For those that do not know my story, I have spent most of my life sick, surviving and dealing with it mostly in silence. I have had the Tick-Borne Diseases for over 30 years and never knew it until January 2021. These diseases were showing signs that they were there throughout my life but no one asked the right questions or did proper testing. I have unknowingly grown up with these diseases and they have been wreaking havoc in my body. I found out three years ago that I have Lyme Disease and another Tick-Borne Disease, Bartonella (Cat Scratch Fever) and started treatment right away. I have been getting progressively worse over the past two and a half years, did not know why and neither did my Lyme Provider at the time. Long story short, I was not with the right Provider, they dropped the ball and missed a lot. I wasted thousands of dollars on treatment to only have to start over with a new Lyme Provider and have to start treatment over. Now I am ten times worse than when I started out. Three years of treatment, loss of income, loss of memories and time wasted down the drain. I found out that I have so much more going on than what I was originally diagnosed with and that I was not even on enough treatment for the things I was diagnosed for. I was recently diagnosed with four strains of Lyme Disease, two other Tick-Borne diseases, Bartonella and Babesia, Mold Toxicity/Exposure, Chronic Inflammatory Response, Mast Cell Activation Syndrome, Fatty Liver Disease, Leaky Gut, MTHFR Gene Mutation, two Chronic Fatigue Diseases including Epstein-Barr virus, Parvovirus, Shingles Virus, Hashimoto's Thyroid Disease, Raynaud's Disease, SIBO, stomach infection, Adrenal Dysfunction, Pre-Diabetes, Hyperinsulinemia, POTS, Chronic Migraines, severe inflammation from head to toe, severe joint, muscle and bone pain, have 5 cysts that have been found in my body and a nodule on my thyroid. I am currently experiencing over 100 symptoms every single day and have for many years. I am extremely sick and dealing with so much at once. I’ve been homebound for over a year and five months now. Everything I was diagnosed with and my symptoms are all caused by Tick-Borne Diseases and mold exposure.

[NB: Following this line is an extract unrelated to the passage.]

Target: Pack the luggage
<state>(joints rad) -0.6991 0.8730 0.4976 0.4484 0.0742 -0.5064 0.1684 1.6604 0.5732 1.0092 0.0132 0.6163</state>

Most do not know or see how sick I am because as soon as I have any human interaction I smile through the pain and do not go into my suffering or people do not ask. I have always had this fake it until you make it attitude and never wanted to burden anyone else with how I felt or how sick I am. I have learned to handle extreme amounts of pain and stress on my own. The lows have been extremely intense, terrifying and deadly and the highs seem like a distant memory. Every time I take a baby step forward I get knocked back to the ground. I spend most days not knowing if I will live through the day due to my symptoms. I am fighting for my life every day and have not stopped or given up.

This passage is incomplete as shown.